-- Data --
════════════════════

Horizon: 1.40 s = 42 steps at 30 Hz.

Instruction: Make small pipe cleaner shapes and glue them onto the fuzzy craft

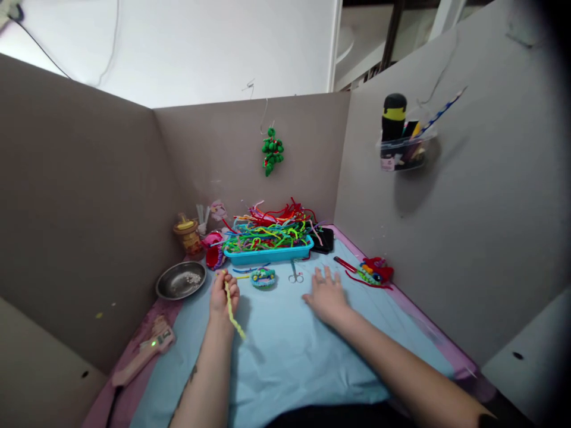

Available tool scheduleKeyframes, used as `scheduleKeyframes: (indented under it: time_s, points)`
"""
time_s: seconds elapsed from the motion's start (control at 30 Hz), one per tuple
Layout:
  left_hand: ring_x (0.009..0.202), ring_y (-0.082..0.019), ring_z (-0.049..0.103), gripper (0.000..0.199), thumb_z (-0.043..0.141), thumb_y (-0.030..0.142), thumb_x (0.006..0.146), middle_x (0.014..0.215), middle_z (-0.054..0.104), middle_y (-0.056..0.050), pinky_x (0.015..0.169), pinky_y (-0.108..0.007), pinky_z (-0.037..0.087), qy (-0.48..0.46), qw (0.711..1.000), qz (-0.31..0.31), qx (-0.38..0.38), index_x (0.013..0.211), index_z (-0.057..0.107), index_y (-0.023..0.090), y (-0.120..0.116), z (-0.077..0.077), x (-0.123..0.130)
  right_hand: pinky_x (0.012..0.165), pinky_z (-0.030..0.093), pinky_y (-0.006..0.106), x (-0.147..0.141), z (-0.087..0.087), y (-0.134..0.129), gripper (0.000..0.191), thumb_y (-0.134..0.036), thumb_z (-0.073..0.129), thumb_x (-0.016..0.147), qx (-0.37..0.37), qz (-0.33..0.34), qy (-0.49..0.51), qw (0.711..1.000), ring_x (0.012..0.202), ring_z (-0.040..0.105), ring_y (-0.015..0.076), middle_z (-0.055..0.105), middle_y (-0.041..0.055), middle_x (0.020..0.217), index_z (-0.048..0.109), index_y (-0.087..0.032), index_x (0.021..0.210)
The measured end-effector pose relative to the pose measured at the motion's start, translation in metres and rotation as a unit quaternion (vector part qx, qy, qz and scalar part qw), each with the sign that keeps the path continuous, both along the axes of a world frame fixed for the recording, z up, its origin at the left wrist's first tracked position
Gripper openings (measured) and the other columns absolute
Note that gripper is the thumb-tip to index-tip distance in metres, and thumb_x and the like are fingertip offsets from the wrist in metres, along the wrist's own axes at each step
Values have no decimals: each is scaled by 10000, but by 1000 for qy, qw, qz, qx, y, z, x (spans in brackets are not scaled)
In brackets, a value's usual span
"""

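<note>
My left hand (224,292) is closed around a yellow pipe cleaner (232,314), whose twisted length hangs down toward me. Flat on the blue cloth (285,356) lies my right hand (328,294), fingers spread and nothing in them. Small scissors (295,277) rest just left of its fingertips. Between the hands, farther back, sits a small round piece made of blue and green pipe cleaner (263,277) with yellow bits on it. A short yellow piece (242,277) and a blue strand (250,270) lie close to it.
A blue tray (267,256) heaped with colourful pipe cleaners stands at the back. On the left are a metal bowl (175,285) with small white bits and a pink glue gun (147,356), its light lit green. Right lies a red pipe-cleaner piece (379,269). Grey panels (446,238) enclose the table.
</note>
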<state>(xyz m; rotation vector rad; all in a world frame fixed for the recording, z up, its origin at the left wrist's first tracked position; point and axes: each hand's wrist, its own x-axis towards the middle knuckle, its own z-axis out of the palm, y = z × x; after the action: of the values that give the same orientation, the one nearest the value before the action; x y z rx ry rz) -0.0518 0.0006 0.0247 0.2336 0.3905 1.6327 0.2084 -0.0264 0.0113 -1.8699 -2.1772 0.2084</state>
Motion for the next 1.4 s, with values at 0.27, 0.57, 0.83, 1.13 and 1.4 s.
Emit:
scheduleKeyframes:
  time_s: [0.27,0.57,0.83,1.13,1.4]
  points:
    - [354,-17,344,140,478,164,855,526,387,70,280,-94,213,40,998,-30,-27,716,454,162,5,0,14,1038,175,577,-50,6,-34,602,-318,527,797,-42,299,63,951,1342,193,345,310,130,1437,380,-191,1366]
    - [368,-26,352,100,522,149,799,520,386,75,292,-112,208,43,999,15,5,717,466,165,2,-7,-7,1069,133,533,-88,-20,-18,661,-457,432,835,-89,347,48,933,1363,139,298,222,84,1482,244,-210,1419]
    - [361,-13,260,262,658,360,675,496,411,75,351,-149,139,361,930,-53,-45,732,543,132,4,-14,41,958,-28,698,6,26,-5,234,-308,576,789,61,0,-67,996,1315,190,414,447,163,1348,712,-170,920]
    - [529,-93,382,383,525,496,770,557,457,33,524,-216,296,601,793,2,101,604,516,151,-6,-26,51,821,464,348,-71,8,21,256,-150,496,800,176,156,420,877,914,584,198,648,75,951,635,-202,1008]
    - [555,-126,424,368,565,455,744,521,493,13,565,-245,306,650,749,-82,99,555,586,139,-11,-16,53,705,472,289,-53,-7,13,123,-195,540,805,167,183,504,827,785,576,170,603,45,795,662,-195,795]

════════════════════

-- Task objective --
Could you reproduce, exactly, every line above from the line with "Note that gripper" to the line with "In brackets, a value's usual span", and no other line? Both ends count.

-- Reply to the exercise --
Note that gripper is the thumb-tip to index-tip distance in metres, and thumb_x and the like are fingertip offsets from the wrist in metres, along the wrist's own axes at each step
Values have no decimals: each is scaled by 10000, but by 1000 for qy, qw, qz, qx, y, z, x (spans in brackets are not scaled)
In brackets, a value's usual span

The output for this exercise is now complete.